Il y a une convention sociale quand on prend ces raviolis. On doit d’abord en donner le premier bol aux ancêtres, pour exprimer le respect et en garder la mémoire. Le deuxième est dédié aux dieux populaires comme le génie du foyer. Pendant ce temps, les personnes âgées prient aussi.

Un ravioli a ses deux extremités pointues, et une fois tombé dans le pot, on en trouvera des milliers.

Servir à l’aide d’une louche en or dans un bol d’argent.

Déposer celui-ci avec respect sur la table pour honorer le ciel.

Les dieux seront contents de le voir.

Et ils nous protègeront pendant toute l’année.

Le troisième est pour les membres de la famille. On doit prendre tous les raviolis, le nombre pair est préférable, car le nombre impair est un tabou.  Quelques personnes âgées marmonnent des proverbes anciens en mangeant les raviolis. Après le repas, on doit laisser quelques raviolis dans son assiette ou dans le plât. Car si l’on n’est pas avare, l’argent viendra de tous les côtés.

Chaque veille de Nouvel an, le ravioli est une sorte de nourriture indispensable.
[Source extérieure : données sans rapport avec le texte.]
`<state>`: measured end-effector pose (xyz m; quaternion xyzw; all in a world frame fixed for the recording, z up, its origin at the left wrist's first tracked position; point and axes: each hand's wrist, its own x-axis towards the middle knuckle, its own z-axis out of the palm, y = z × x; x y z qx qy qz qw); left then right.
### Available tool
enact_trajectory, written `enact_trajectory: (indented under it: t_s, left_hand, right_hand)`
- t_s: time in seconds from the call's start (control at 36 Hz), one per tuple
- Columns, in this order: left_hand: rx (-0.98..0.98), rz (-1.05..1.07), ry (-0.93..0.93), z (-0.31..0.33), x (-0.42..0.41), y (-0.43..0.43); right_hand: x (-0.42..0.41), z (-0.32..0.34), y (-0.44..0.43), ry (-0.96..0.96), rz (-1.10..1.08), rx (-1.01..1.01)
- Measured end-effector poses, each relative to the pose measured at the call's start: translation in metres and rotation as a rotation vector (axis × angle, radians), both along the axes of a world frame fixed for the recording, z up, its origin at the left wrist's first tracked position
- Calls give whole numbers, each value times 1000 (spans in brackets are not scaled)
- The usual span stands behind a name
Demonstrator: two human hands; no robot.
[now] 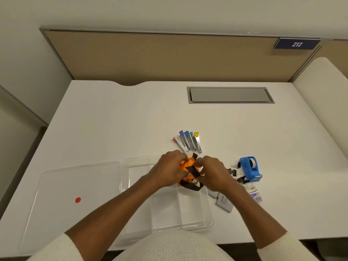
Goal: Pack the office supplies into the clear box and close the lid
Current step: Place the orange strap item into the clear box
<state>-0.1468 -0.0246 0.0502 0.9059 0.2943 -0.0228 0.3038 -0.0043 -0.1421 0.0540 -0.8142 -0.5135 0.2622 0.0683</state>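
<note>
An orange item with black straps (pixel 188 171) is held over the far right part of the clear box (pixel 205 221). My left hand (pixel 168 171) grips its left side and my right hand (pixel 212 173) grips its right side; a black strap loop hangs below. The box is divided into compartments and stands open on the white desk. Its clear lid (pixel 56 185), marked with a red dot, lies flat to the left of it. Several small staplers (pixel 188 141) with coloured ends lie beyond the box.
A blue tape dispenser (pixel 250 168) stands to the right, with black binder clips (pixel 234 171) beside it. A grey card box (pixel 224 202) and small packets (pixel 254 193) lie near my right forearm. A grey cable hatch (pixel 229 95) is set into the desk's back.
</note>
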Motion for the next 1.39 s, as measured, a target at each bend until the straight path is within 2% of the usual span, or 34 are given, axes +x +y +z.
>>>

Peu importe ce que l’on fait : études, travail, commerce ; et peu importe où l’on se trouve, on doit rentrer chez soi pour se rassembler. Toute la famille prépare les raviolis et puis les déguste ensemble dans une atmosphère festive. On y retrouve la gaieté.

Cependant, dans la vie moderne, à côté de sa signification symbolique et culturelle, le processus de fabrication des raviolis a beaucoup changé. Par exemple, les citadins font rarement la farce des raviolis, ni même les raviolis d’ailleurs. A l’occasion d’une fête, on achètera des raviolis surgelés au supermarché. Sinon au restaurant, toute une famille prendra des raviolis. Même à la campagne, les conventions sociales du ravioli sont en train de disparaître, petit à petit.